**Directions for this task**
Below are lines of data; restate word for word those running from the line containing "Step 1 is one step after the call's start" to the line containing "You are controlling", inclusive, and no others.
(Records provided begins)
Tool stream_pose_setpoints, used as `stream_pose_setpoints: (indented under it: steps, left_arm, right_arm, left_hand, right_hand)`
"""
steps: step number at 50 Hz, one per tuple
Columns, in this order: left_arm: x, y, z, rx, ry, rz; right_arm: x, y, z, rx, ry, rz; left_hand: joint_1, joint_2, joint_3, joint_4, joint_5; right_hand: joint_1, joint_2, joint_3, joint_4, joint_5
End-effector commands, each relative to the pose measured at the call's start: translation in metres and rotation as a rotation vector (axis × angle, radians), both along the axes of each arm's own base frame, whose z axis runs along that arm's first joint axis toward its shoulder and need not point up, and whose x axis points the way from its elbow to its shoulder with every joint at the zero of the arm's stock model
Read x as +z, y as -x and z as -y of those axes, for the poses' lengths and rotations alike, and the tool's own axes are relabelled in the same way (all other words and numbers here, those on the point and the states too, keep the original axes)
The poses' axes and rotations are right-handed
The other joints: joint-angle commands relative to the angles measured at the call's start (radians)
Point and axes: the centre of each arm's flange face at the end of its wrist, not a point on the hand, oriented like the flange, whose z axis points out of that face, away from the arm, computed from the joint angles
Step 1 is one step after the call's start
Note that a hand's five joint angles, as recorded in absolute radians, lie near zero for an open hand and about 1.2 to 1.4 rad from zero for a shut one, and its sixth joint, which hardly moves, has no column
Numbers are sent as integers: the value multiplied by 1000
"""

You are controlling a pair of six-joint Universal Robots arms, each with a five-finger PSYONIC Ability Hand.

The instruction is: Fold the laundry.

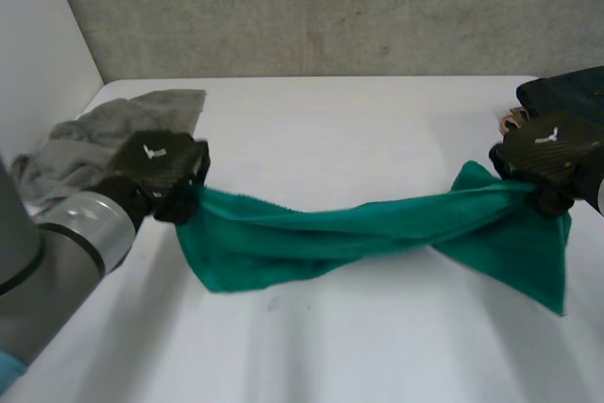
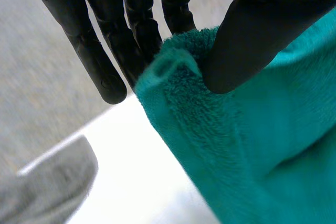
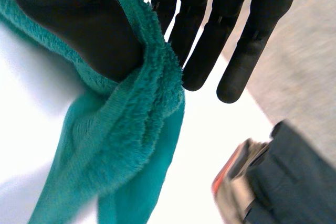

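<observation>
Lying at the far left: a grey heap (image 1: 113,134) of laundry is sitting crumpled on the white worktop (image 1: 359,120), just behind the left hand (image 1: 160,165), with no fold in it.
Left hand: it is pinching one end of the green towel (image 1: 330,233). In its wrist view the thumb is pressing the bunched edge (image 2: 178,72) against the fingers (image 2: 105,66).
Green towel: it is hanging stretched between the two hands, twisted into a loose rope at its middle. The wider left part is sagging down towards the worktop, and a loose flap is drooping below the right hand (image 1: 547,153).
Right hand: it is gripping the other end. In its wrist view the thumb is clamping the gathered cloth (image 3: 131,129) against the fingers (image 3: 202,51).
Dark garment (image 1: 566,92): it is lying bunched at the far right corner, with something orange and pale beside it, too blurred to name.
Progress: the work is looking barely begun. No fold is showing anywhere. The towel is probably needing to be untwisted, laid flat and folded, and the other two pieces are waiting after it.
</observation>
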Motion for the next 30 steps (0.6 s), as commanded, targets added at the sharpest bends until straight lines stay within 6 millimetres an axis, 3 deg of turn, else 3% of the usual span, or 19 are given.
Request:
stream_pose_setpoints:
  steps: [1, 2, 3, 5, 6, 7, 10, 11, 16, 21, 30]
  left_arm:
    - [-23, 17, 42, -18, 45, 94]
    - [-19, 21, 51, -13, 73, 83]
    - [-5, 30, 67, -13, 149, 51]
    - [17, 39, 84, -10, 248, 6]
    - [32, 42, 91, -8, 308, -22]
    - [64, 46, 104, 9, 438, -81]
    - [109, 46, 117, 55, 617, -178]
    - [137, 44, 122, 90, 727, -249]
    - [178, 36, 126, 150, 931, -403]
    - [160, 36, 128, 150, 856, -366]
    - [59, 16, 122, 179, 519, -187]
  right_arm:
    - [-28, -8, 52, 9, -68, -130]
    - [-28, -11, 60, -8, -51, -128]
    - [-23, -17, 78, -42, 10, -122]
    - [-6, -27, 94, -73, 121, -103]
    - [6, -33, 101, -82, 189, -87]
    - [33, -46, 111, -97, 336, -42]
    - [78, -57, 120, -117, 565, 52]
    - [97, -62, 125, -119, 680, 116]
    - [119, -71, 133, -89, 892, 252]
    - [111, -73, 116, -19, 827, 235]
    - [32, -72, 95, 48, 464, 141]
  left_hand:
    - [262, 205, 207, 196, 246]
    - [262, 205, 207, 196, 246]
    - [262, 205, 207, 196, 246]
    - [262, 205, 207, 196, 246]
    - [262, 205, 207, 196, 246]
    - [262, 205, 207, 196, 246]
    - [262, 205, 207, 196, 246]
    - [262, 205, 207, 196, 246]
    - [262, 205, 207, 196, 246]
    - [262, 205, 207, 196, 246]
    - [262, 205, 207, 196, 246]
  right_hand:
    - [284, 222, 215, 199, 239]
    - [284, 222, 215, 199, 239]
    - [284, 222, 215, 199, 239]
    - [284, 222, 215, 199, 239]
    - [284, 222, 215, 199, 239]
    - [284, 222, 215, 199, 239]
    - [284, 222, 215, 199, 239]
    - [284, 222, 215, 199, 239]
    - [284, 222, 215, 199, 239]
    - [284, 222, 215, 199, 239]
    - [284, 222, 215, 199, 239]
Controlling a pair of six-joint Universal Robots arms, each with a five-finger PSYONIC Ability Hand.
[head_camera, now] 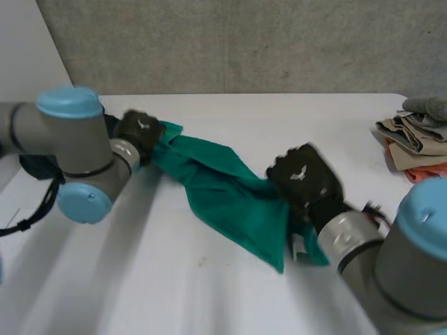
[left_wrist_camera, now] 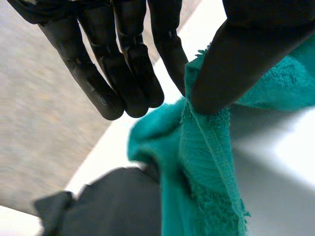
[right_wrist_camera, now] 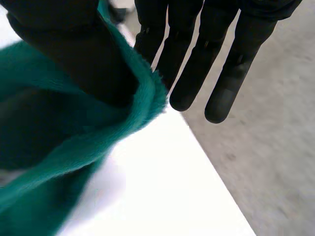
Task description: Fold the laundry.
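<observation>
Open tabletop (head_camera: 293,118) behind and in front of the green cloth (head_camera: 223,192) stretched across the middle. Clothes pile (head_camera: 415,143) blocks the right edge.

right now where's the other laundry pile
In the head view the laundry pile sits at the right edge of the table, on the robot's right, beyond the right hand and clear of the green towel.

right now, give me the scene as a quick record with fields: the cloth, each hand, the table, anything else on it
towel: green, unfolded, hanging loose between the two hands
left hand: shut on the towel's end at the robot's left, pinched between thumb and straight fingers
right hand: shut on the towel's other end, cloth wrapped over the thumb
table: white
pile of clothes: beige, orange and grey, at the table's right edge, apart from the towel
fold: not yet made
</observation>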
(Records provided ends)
**Output of the exercise**
Step 1 is one step after the call's start
Note that a hand's five joint angles, as recorded in absolute radians, lie near zero for an open hand and about 1.2 to 1.4 rad from zero for a shut one, and its sixth joint, which hardly moves, has no column
Numbers are sent as integers: the value multiplied by 1000
"""

You are controlling a pair of six-joint Universal Robots arms, each with a five-finger PSYONIC Ability Hand.

The requested output is complete.